Maroc Telecom is a 53 percent subsidiary of Vivendi, with operations covering mobile, fixed-line and Internet access services. Listed on the Casablanca and Paris stock exchanges, Maroc Telecom also holds 51 percent of the historical operators of Mauritania (Mauritel), Burkina Faso (Onatel) and Gabon (Gabon Telecom)
The Group is firmly committed to international development and is currently established in six countries.
Groupe Canal+, a 100 percent Vivendi subsidiary, the largest French premium and theme channels producer and paid TV offerings distributor, with 10.6 million subscribers; it is also a major player in France and Europe in film production and distribution.

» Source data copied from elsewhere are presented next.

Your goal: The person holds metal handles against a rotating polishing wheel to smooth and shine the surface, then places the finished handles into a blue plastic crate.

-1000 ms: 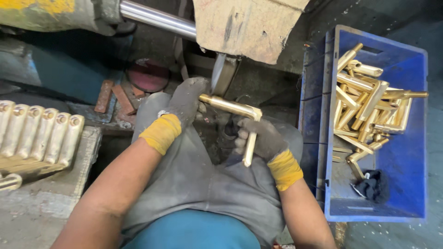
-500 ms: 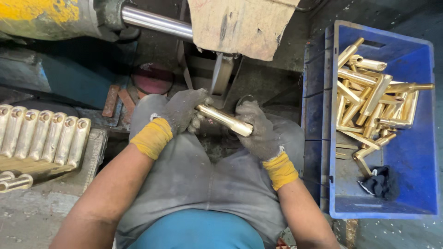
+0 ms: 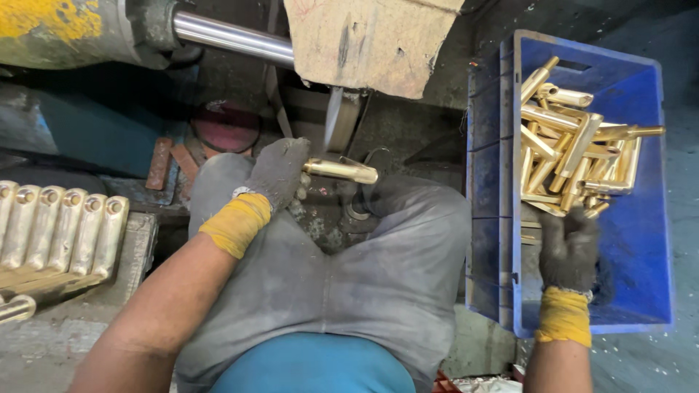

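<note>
Head view: half a second ago both hands met on the brass piece (image 3: 341,170) in front of the lap; now they are well apart. The left hand (image 3: 279,175), in a dark glove with a yellow cuff, alone grips the brass piece by its left end, holding it nearly level just below the grey blade (image 3: 334,120) that hangs from the pale block (image 3: 371,40) of the machine. The right hand (image 3: 569,247) has gone over to the blue crate (image 3: 641,291) and reaches into it, its gloved fingers at the near edge of the heap of brass parts (image 3: 575,156); whether they have closed on one cannot be told.

The crate holds a loose pile of brass tubes and fittings lying crosswise in its far half, with bare blue floor in the near half. On the left, a row of brass pieces (image 3: 62,229) lies side by side on a grey ledge, cut off by the picture edge.

The right hand's fingertips are lost among the parts, and the steel rod (image 3: 233,38) runs behind the block.
</note>
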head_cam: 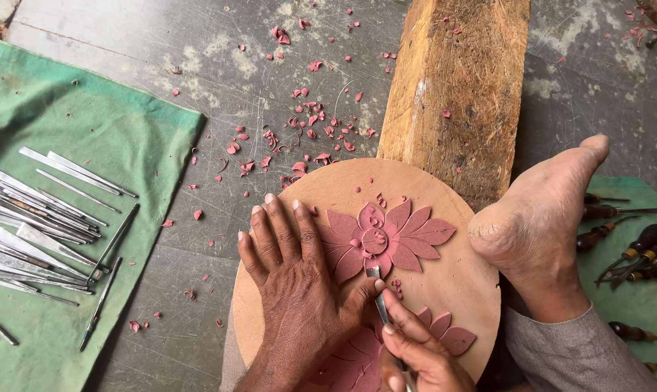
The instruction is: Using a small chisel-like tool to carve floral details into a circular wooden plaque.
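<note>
1. The round, pale-brown wooden panel carved with a red-stained lotus flower (376, 239) lies flat on the grey concrete floor (198, 239), its far edge resting against a rough block of timber (455, 80) and its right side pinned under the sole of a bare foot (539, 225)
2. The slim steel carving chisel (378, 294) stands on the panel just below the flower's round centre; its long axis runs from the right hand up and slightly left, with the cutting tip pointing away from the person into the base of the petals
3. The right hand (419, 356) is clenched around the chisel's lower shaft, fingers wrapped and thumb along the steel
4. The left hand (292, 276) lies spread and flat on the panel's left half, grasping nothing, its thumb touching the blade near the tip as a guide
5. Judged from this, the cut would go best with light, shallow pushes, the thumb steering and braking the tip so it does not skid across the centre disc, and the foot's weight kept on the panel
6. Red wood chips (307, 123) lie scattered over the floor beyond the panel
7. To the left, a green cloth (74, 138) carries a row of bare steel chisels (45, 225); to the right, wooden-handled gouges (633, 254) lie on another green cloth
</note>
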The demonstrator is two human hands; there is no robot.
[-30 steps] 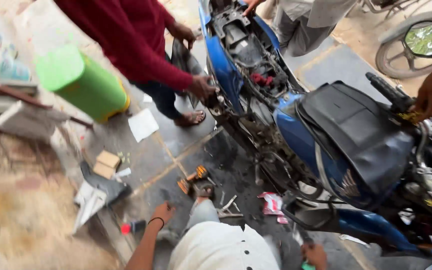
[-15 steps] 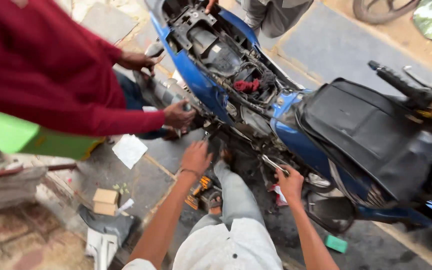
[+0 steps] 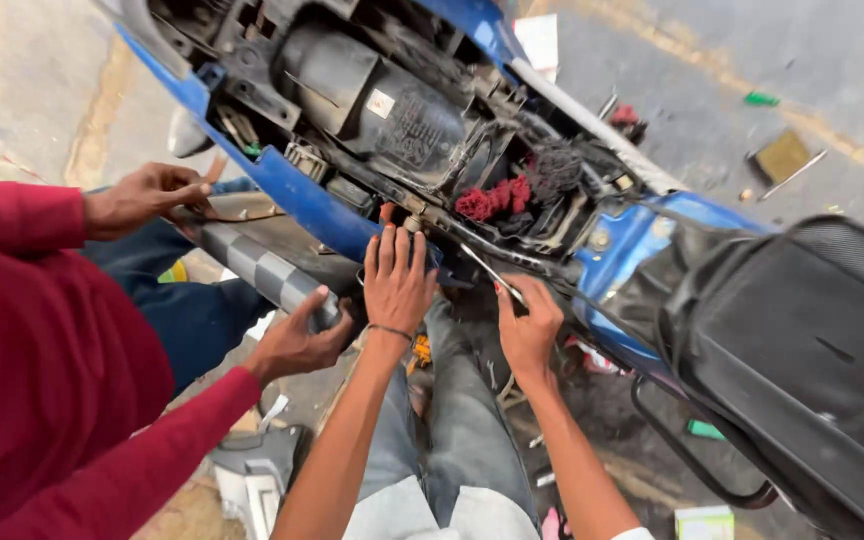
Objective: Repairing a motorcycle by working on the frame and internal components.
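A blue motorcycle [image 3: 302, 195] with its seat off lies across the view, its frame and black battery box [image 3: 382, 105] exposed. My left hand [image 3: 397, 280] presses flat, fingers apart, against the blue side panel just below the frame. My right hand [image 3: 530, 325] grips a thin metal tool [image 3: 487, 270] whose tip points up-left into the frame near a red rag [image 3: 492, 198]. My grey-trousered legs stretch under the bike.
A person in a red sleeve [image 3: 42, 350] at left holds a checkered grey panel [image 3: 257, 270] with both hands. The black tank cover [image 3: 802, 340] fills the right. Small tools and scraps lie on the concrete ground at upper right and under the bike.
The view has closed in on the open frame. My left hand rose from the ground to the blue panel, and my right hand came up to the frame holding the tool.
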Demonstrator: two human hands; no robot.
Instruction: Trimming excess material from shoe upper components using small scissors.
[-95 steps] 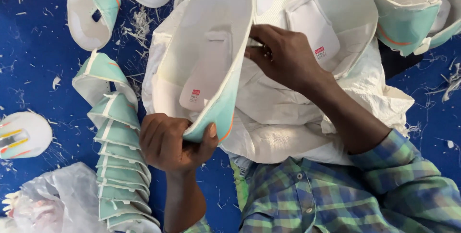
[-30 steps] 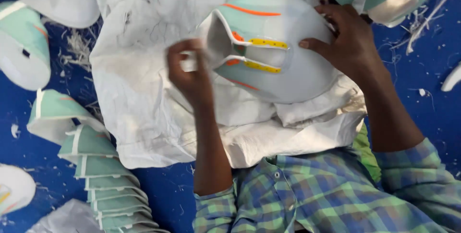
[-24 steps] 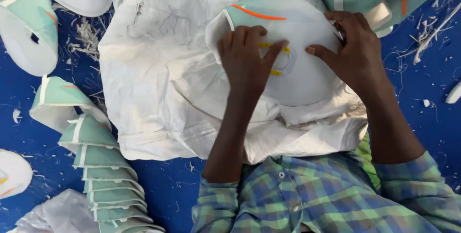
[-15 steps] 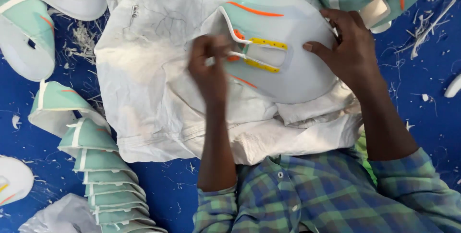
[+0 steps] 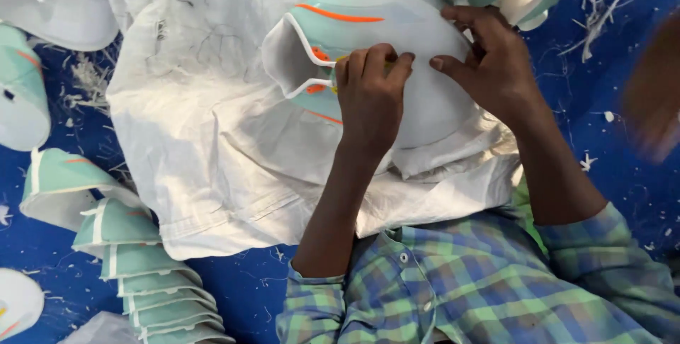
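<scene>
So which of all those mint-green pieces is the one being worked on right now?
Start at the big white cloth spread over the blue floor. Near its top edge lies one mint-and-white shoe upper with orange lines, pressed flat by the left hand and steadied by the right hand. Unlike the stacked uppers at lower left, it lies alone on the cloth, under both hands.

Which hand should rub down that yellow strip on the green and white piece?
Probably the left hand: its fingers already lie over the strip on the shoe piece, while the right hand grips the piece's far edge.
</scene>
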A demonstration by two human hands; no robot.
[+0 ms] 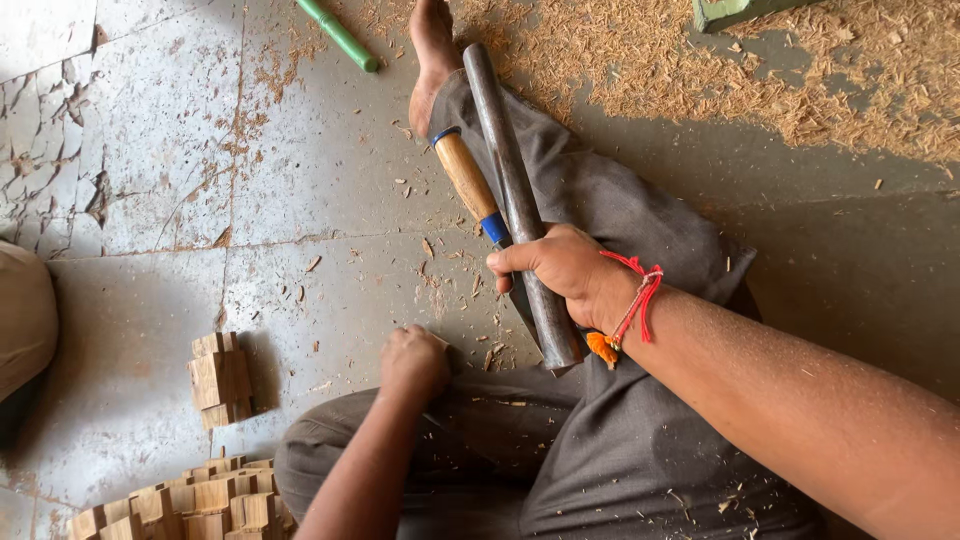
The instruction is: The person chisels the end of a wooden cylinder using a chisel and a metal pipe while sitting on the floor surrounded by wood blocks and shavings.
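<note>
Steel bar [515, 200] and a wooden-handled chisel [470, 185] lie along a grey-trousered leg at centre frame, the right hand [560, 272] with its fingers clamped around both. Left hand [413, 360], fingers curled together, presses the concrete floor [150, 300] near stacked wooden blocks [220, 380].

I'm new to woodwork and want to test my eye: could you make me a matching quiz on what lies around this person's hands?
Things:
1. metal rod
2. green stick
3. small wooden blocks
4. wood shavings

Places:
A. heaped on the floor, top right
B. stacked on the floor, lower left
C. gripped by the right hand
D. lying at the top edge

Pairs: 1-C, 2-D, 3-B, 4-A
</note>
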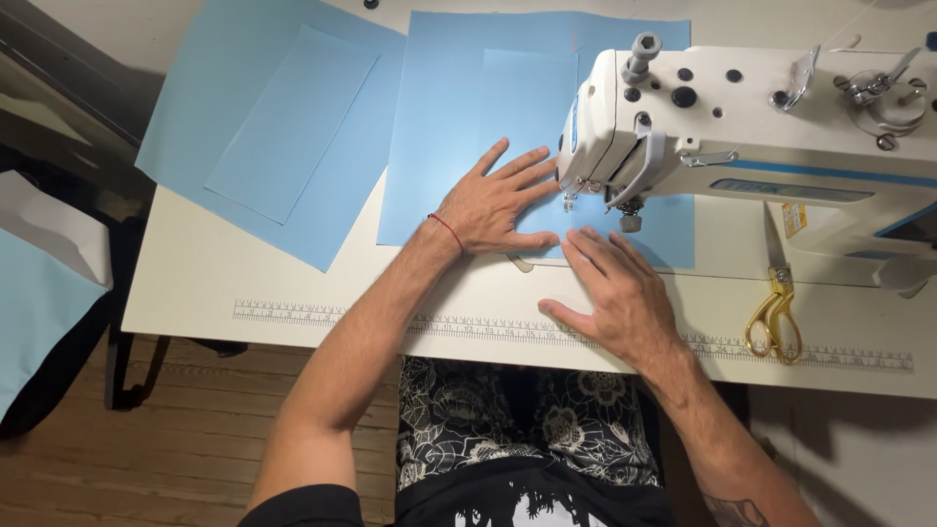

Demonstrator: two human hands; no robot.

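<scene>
Both hands flat on the light blue fabric panel (468,117) at the sewing machine (742,127), nothing pinched. Left hand (493,207) has its fingers spread, palm down on the cloth just left of the presser foot (569,200), fingertips reaching toward the needle area. Right hand (620,293) lies palm down at the near edge of the panel, fingers together and pointing up toward the foot, thumb splayed out over the bench (195,283). The panel runs from the far side of the bench, under the machine head, to just in front of the needle; a smaller piece of the same blue looks layered on top of it, edge hard to trace. Second stack of blue fabric (283,127) sits well apart to the left, angled, with a smaller rectangle on top. Gold-handled scissors (774,317) lie to the right on the bench, near the printed ruler strip (322,314) along the front edge. My read on handling: thin woven cloth, light, limp, lies dead flat, likely slides easily on the smooth top, so layers could creep apart. Flat palm pressure either side of the foot looks like the right hold; pinching an edge would probably pucker it.
</scene>
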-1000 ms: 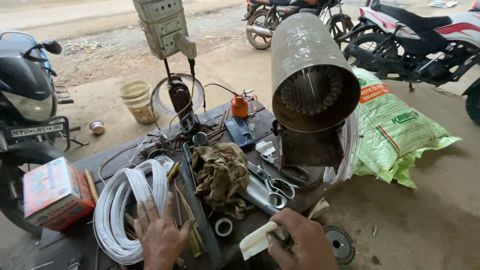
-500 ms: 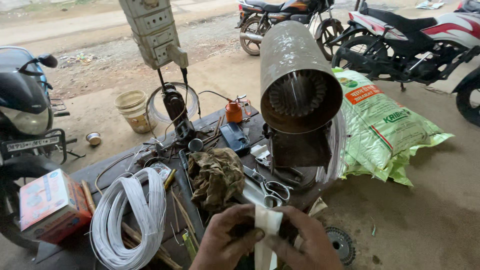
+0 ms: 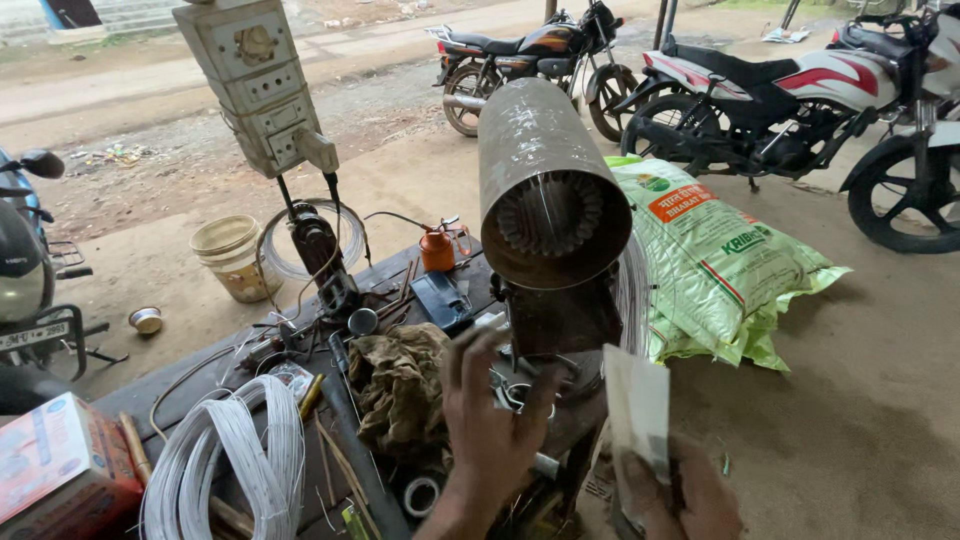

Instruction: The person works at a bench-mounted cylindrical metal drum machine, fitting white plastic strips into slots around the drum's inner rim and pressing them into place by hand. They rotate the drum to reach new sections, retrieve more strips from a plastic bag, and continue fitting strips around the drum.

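Hands parted: right hand (image 3: 680,495) fingers clamp paper strip (image 3: 638,410); left hand (image 3: 490,420) (fingers spread) empty.

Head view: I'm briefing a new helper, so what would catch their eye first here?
The big rusty metal cylinder, mounted over the cluttered workbench with its open, toothed end toward the camera. Below it, the left hand reaches toward its base, while the right hand holds pale paper strips. A white wire coil lies left.

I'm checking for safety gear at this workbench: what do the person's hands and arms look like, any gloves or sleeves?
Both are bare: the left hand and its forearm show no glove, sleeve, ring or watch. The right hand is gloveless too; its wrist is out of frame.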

Zain Nigeria, which had in the past seven years being owned by different operators and had changed names severally, transformed from Econet, Vodacom, V-mobile, Celtel to Zain. Celtel was founded by Sudanese-born Mo Ibrahim in 1998 and sold to Kuwait’s MTC (now Zain) in April 2005 for $3.4 billion.
Zain is waiting for reply from the French company, this week, and if the deal isn’t settled it will study bids made by other companies.
No reason was given for why Zain is looking to sell the African division.
The Kuwait based network operates in 16 African countries and seven in the Middle East. Its African operations comprise Nigeria, Ghana, Zambia, Sierra-Leone, Malawi, Chad, Burkina Faso, Tanzania, Madagascar, Kenya, Uganda, Niger, and Gabon, among others.
If the ongoing talks to sell Zain’s Africa operations succeed, indications are that the brand name will change.
This may have particularly far reaching effects for the network in its Nigeria operations as it has re-branded too many times.